O senador texano tem um colega parlamentar do Kentucky que se saiu com uma pérola: não suporta o racismo, mas acha que não se pode exigir que restaurantes sirvam frequentadores de qualquer cor. Afinal, a propriedade privada é sagrada sob qualquer circunstância.

Há também um ex-senador que tem um plano para enfrentar o terrorismo do Estado Islâmico. Ele acha que os Estados Unidos devem bombardear o grupo nos territórios do Iraque e da Síria o bastante para faze-los “voltar ao sétimo século”. Se eu fosse terrorista, fazia as malas para o Texas, onde a turma quer se armar para enfrentar o governo federal. Espere aí, o Estado Islâmico já fez isso. Acaba de assumir a responsabilidade pelo ataque a uma exposição de cartuns do Profeta Maomé no Texas, planejado, segundo um comunicado, por “dois soldados do califado” que acabaram mortos.

O que tem este elenco de místicos em comum? Eles almejam ter o dedo no botão nuclear. Já se declararam ou podem se declarar candidatos à presidência dos Estados Unidos, em 2016, pelo Partido Republicano.

A democracia americana sempre produziu figuras marginais que animam o circo eleitoral até os adultos voltarem para botar alguma ordem centrista na casa. Mas, este ano, não precisamos esperar pela chegada de um Donald Trump, cuja rala cabeleira cenoura blindada com laquê é o aspecto menos absurdo da sua pessoa. Se Trump voltar como candidato, vamos acabar comparando Tiririca a Winston Churchill. A margem virou mainstream no partido de Lincoln.
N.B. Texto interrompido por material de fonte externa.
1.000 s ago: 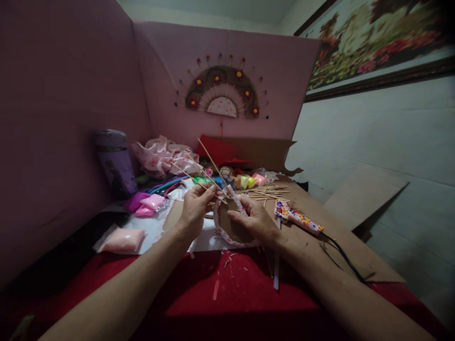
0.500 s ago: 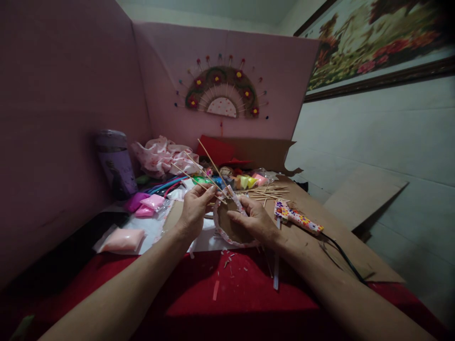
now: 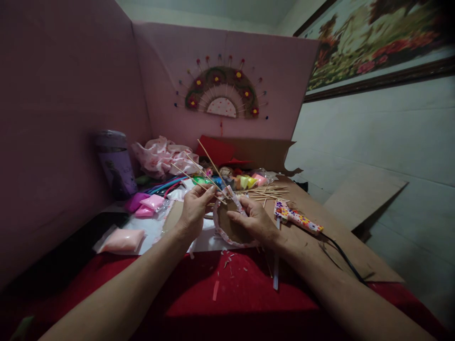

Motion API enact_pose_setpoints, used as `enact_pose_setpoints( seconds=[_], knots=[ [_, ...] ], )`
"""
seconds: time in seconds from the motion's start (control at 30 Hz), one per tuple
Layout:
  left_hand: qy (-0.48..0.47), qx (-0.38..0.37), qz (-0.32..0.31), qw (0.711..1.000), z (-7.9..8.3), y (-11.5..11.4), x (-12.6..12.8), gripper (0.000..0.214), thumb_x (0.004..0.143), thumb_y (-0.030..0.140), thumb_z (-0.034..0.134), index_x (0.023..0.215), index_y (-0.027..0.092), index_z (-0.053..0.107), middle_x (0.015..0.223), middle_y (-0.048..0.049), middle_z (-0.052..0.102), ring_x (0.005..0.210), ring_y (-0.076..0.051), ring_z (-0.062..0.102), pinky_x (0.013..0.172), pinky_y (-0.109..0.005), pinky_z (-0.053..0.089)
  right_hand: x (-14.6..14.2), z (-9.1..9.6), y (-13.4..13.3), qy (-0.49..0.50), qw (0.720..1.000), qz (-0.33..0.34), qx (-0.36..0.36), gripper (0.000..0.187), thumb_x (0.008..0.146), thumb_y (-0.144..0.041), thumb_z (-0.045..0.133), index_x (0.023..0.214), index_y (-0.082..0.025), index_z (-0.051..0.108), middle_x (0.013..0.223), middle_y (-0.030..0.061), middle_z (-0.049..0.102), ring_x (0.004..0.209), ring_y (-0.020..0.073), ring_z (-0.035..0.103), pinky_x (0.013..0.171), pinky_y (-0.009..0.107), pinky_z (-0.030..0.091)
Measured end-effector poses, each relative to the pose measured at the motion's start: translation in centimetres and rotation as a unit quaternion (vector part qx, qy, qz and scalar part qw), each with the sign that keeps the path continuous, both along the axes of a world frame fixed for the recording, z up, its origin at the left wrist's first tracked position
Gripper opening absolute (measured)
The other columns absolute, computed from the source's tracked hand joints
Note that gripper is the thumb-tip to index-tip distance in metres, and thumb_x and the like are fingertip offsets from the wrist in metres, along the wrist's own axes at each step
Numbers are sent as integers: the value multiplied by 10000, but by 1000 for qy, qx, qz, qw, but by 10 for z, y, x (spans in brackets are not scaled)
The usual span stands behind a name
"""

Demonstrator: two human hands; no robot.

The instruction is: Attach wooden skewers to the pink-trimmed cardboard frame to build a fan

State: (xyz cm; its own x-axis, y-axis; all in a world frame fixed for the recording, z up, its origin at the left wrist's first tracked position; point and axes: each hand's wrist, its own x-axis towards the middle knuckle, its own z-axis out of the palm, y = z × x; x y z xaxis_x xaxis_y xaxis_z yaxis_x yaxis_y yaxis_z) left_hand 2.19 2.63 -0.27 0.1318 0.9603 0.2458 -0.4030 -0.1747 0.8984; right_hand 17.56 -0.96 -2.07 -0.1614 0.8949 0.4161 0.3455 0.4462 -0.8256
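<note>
My left hand point(image 3: 194, 210) is closed, pinching thin wooden skewers point(image 3: 197, 171) that fan up and to the left from its fingertips. My right hand point(image 3: 254, 220) is closed around a brown cardboard half-disc point(image 3: 229, 226) edged with pink patterned ribbon, holding it tilted above the table. The skewer ends meet the top of the disc between the two hands. Right of my right hand lies a glue gun point(image 3: 297, 218) wrapped in flowery tape, with its black cord point(image 3: 344, 258) trailing toward me.
Pink clay packets point(image 3: 122, 239), a purple tumbler point(image 3: 115, 164), pink cloth point(image 3: 164, 155), coloured clay bits point(image 3: 246, 180) and loose skewers point(image 3: 267, 192) crowd the back of the table. A finished fan point(image 3: 222, 91) hangs on the pink board. Red cloth point(image 3: 227, 293) with ribbon scraps covers the near edge.
</note>
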Motion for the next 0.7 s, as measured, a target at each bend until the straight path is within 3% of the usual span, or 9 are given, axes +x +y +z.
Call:
enact_pose_setpoints(
  seconds=[0.7],
  knots=[
    [-1, 4, 3, 1000, 0, 1, 0, 266, 631, 327, 716, 766, 135, 591, 678, 4, 609, 539, -74, 546, 473, -172, 428, 0, -1, 0, -5, 1000, -1, 6, 243, 755, -290, 588, 957, -157, 616, 862, 50, 639, 763, 182, 551, 680, 315, 441]
  ],
)
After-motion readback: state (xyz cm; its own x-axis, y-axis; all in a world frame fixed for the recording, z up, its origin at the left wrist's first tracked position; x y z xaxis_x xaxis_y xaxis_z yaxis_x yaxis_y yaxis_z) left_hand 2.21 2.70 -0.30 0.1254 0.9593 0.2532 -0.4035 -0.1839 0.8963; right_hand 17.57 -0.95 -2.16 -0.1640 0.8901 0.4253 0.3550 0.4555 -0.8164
Se fosse para aderir à moda, poderia dizer que a posse de Barack Obama, em 2009, coincidiu com a liberação de estranhos vapores dos bueiros da cidades americanas que explicam a crescente propagação de ideias lunáticas. Mas não preciso comer um brownie de maconha para constatar que a chegada de Obama à Casa Branca destrancou a porta do hospício.

Alguém se lembra daquela cena no filme Tootsie, de 1982, dentro do antigo Russian Tea Room? Sidney Pollack, o agente de atores, descobre que a mulher na sua frente é de fato, seu cliente masculino, vivido por Dustin Hoffman. “Michael, eu suplico a você, vá procurar uma terapia”, diz, perplexo, o agente.

A cena me volta a memória, às vezes, quando um dos tais candidatos abre a boca. Se o eleitor americano estiver prestando atenção e mantiver a sobriedade, é possível que siga o conselho do filme. E vá procurar a Hillary Clinton.